■ **PROMPT**: Please return the whole listing, character for character.

═════ DATASET SECTION

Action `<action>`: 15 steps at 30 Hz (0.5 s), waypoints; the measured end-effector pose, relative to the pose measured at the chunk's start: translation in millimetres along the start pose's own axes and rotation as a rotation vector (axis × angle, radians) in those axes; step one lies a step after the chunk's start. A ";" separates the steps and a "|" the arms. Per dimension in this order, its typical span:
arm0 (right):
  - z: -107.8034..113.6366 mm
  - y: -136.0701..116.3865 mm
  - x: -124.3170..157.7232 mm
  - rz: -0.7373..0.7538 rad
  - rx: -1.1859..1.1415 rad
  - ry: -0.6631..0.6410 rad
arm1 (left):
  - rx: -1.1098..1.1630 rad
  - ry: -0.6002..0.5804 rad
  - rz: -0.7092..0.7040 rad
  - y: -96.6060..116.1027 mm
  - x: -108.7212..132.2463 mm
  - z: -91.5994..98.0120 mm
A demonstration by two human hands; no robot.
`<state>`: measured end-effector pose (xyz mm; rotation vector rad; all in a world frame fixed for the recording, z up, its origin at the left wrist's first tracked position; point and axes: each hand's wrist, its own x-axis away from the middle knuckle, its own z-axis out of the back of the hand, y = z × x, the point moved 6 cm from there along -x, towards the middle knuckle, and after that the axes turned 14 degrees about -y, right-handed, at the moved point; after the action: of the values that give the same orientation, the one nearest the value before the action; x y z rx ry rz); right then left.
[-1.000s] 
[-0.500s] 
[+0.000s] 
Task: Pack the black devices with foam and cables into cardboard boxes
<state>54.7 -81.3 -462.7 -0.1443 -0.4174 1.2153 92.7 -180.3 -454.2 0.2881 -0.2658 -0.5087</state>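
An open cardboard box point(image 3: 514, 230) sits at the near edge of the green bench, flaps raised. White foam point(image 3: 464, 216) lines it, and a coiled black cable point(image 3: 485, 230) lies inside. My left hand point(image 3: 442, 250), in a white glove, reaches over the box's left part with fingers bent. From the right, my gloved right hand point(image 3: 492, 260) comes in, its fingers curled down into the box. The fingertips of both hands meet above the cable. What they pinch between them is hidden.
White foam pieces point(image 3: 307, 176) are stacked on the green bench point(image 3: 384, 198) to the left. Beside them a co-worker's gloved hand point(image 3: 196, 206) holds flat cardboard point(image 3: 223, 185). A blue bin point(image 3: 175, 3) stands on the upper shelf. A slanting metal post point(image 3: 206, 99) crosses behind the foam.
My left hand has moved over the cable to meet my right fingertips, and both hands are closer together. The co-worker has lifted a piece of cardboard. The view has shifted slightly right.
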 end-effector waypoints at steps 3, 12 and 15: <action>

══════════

■ **EXERCISE RESPONSE**:
Action `<action>`: 15 steps at 30 Hz (0.5 s), waypoints; the measured end-effector pose, relative to the pose measured at the chunk's start: translation in millimetres along the start pose's own axes and rotation as a rotation vector (axis × angle, radians) in those axes; step one lies a step after the chunk's start. A ";" separates the steps and a "|" the arms. Per dimension in this order, its typical span:
arm0 (right):
  - z: -107.8034..113.6366 mm
  - y: -136.0701..116.3865 mm
  - x: -124.3170..157.7232 mm
  - rz: -0.7373..0.7538 rad
  - rx: -1.1859..1.1415 rad
  - ry: -0.6631..0.6410 rad
arm1 (left):
  - rx: -1.1098..1.1630 rad
  - ry: -0.6002..0.5804 rad
  - rz: -0.7092..0.7040 rad
  - y: -96.6060..116.1027 mm
  - x: -108.7212..132.2463 mm
  - z: -91.5994..98.0120 mm
A demonstration by two human hands; no robot.
`<state>`: measured end-effector pose (xyz mm; rotation vector rad; all in a world frame fixed for the recording, z up, its origin at the left wrist's first tracked position; point and axes: each hand's wrist, its own x-axis away from the middle knuckle, its own z-axis out of the back of the hand, y = z × x, the point moved 6 cm from there along -x, towards the middle knuckle, and after that the axes turned 14 degrees about -y, right-handed, at the moved point; after the action: of the values that give the same orientation, the one nearest the value before the action; x y z rx ry rz); right then left.
[-1.000s] 
[-0.500s] 
[+0.000s] 
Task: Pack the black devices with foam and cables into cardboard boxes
<state>54.7 -81.3 -462.7 -0.1443 -0.4174 1.2153 92.7 -180.3 -454.2 0.2881 -0.2658 -0.5087</state>
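An open cardboard box point(image 3: 514, 230) sits at the near edge of the green bench, flaps raised. White foam point(image 3: 464, 216) lines it, and a coiled black cable point(image 3: 485, 230) lies inside. My left hand point(image 3: 442, 250), in a white glove, reaches over the box's left part with fingers bent. From the right, my gloved right hand point(image 3: 492, 260) comes in, its fingers curled down into the box. The fingertips of both hands meet above the cable. What they pinch between them is hidden.
White foam pieces point(image 3: 307, 176) are stacked on the green bench point(image 3: 384, 198) to the left. Beside them a co-worker's gloved hand point(image 3: 196, 206) holds flat cardboard point(image 3: 223, 185). A blue bin point(image 3: 175, 3) stands on the upper shelf. A slanting metal post point(image 3: 206, 99) crosses behind the foam.
My left hand has moved over the cable to meet my right fingertips, and both hands are closer together. The co-worker has lifted a piece of cardboard. The view has shifted slightly right.
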 end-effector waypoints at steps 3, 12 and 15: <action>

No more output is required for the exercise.